Progress Report

Development of “Jizai Hon-yaku-ki (At-will Translator)” connecting various minds based on brain and body functions[3] Functions of Jizai Hon-yaku-ki

Progress until FY2024

1. Outline of the project

In R&D Item 3, we aim to develop Jizai Hon-yaku-ki itself and, specifically, its key functions necessary to support our everyday interactions.

図
Illustation of Jizai Hon-yaku-ki (when A speaks to B)

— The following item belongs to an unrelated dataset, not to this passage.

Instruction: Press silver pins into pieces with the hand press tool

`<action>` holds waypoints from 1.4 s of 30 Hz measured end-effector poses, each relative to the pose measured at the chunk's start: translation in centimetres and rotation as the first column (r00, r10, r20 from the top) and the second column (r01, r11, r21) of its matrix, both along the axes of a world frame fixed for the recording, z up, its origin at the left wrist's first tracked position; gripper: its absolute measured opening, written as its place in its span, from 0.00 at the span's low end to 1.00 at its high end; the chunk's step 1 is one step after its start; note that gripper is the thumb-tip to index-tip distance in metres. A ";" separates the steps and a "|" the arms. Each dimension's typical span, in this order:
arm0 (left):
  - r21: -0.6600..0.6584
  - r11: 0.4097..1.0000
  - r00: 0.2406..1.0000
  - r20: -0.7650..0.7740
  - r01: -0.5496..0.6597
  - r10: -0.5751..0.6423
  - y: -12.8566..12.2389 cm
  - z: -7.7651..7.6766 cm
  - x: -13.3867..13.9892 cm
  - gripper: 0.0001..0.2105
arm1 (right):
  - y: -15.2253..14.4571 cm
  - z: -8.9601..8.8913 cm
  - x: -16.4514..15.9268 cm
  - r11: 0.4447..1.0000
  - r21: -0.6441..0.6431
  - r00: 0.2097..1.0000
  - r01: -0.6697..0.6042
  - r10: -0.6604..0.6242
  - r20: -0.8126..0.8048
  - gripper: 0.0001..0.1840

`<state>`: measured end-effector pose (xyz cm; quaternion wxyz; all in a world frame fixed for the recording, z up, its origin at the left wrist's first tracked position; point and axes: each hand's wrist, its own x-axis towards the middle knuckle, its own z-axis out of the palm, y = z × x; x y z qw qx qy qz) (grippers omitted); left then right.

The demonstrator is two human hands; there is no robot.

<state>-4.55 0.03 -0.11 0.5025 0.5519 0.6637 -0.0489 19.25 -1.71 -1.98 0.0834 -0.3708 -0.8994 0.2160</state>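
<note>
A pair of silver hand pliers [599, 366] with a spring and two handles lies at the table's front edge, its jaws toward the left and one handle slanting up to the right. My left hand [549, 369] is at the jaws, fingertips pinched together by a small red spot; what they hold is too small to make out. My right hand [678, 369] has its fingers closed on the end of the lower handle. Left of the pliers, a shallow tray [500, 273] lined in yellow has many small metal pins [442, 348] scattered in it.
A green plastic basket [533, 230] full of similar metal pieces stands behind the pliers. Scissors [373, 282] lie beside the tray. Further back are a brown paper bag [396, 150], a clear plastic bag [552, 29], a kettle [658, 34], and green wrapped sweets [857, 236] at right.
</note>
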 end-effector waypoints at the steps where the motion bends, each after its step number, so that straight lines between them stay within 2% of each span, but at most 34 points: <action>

Jizai Hon-yaku-ki consists of two components: an interpreter “reads” the user’s mental state and an expresser “conveys” it to another user.
The primary task of this R&D Item is to develop the two parts with sensitivity to the diversity of contexts and our personalities, so that Jizai Hon-yaku-ki can assist our mundane communication.

2. Outcome so far

  1. Developed a VR system that allows conversations with others in a comfortable environment
  2. Developed a system to share visual perspectives with others
  3. Developed a framework for visualizing the user's mental state from biosignals
  4. Discovered speech indicators that can provide clues to the speaker's emotions
  5. Developed a method to quantify conversation features using large-scale language models

Outcome 1: We developed a VR conversation system that provides a comfortable conversation environment by freely changing the appearance and richness of expressions, and demonstrated it to people with ASD. We will use the experiential feedback from participants to develop a prototype of Jizai Hon-yaku-ki.

Fig.
Outcome 1 — VR conversation system
Image provided by Masahiko Inami (U Tokyo)

Outcome 2: We developed a system called "Lived Montage" that uses a head-mounted display to allow users to experience seeing things from another person's point of view, and held a workshop on it. Sharing a view is useful as a communication support function, and it has become clear that seeing the same thing as another person or sharing a view in sync with their heartbeat has a significant effect on the user's mental state.

Photo
Outcome 2 — sharing the perspective of others
Image provided by Hiroto Saito (U Tokyo)

Outcome 3: We have developed a framework that visualizes the user's mental state on a two-dimensional plane based on biosignals (facial expressions, speech, heart rate, and EEG signals). This is an outcome that will lead to the development of a prototype of Jizai Ho-nyaku-ki.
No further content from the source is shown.